Hi, it has only been a day and as a volunteer helper work has to come first.

There is no sign of anything particularly bad in the logs, just a few items that need to be removed. Please follow the FRST instructions below.

I would also suggest trying this routine on Google to clear the Sync data.

Open Chrome, click on the three bars in the top right hand corner and select *Settings*.
At the top in the text of the next window click on *Google Dashboard*, at the *Chrome sync* screen click on *Stop and Clear* at the bottom. Wait to see the confirmation message:"Finished clearing synced Chrome data".
Shut Google and then open it again and check to see if the problem has gone or not.

You have disabled the Java update service in msconfig which has allowed your version of Java to become out of date which is a security risk. You also have this 64bit version *Java 7 Update 45 (64-bit)* which is not required. The bit rate refers to the browser not the bit rate of Windows. You should uninstall that version and then check for updates for the 32bit version and re-enable the Java Update Scheduler.

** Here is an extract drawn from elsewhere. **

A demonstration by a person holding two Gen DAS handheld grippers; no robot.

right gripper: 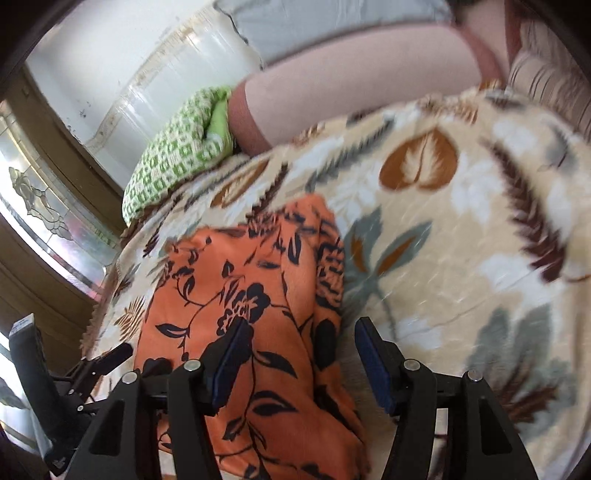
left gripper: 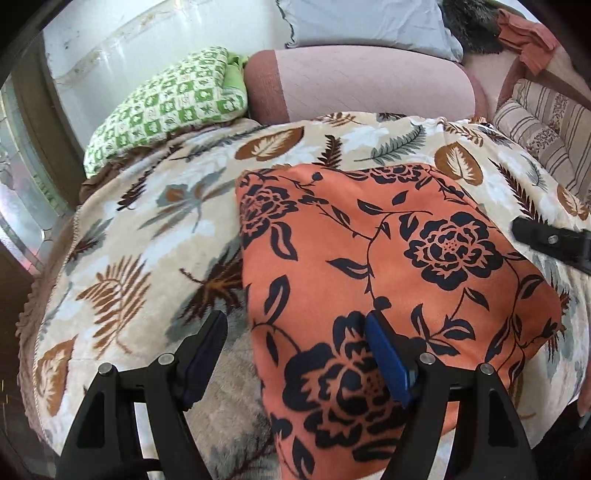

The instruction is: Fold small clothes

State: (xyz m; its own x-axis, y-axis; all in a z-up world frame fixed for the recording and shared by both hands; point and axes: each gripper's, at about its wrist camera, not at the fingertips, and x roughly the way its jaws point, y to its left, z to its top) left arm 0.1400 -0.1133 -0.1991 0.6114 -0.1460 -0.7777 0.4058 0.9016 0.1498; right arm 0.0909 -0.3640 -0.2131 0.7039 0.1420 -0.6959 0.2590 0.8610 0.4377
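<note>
An orange cloth with a dark flower print (left gripper: 388, 258) lies flat on a cream leaf-patterned blanket (left gripper: 147, 229). My left gripper (left gripper: 295, 332) hovers over the cloth's near left edge. It is open: one finger is over the blanket, the other over the cloth, and neither pad presses anything. In the right wrist view the same cloth (right gripper: 240, 277) lies bunched along its right side. My right gripper (right gripper: 303, 339) is open above that right edge, holding nothing. One of the right gripper's fingers (left gripper: 546, 240) shows at the far right of the left wrist view.
A green checked pillow (left gripper: 166, 107) and a pink bolster (left gripper: 362, 85) lie at the back of the bed, with a grey pillow (left gripper: 369, 26) behind them. A striped cushion (left gripper: 543, 129) is at the right. A white wall and a window frame are on the left.
</note>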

Please run this tool and post the log:

Please download Junkware Removal Tool  to your desktop.


Shutdown your antivirus to avoid any conflicts.
Right-mouse click JRT.exe and select Run as administrator *(If using XP just double click on the icon to run it.)*
The tool will open and start scanning your system.
Please be patient as this can take a while to complete.
On completion, a log (JRT.txt) is saved to your desktop and will automatically open.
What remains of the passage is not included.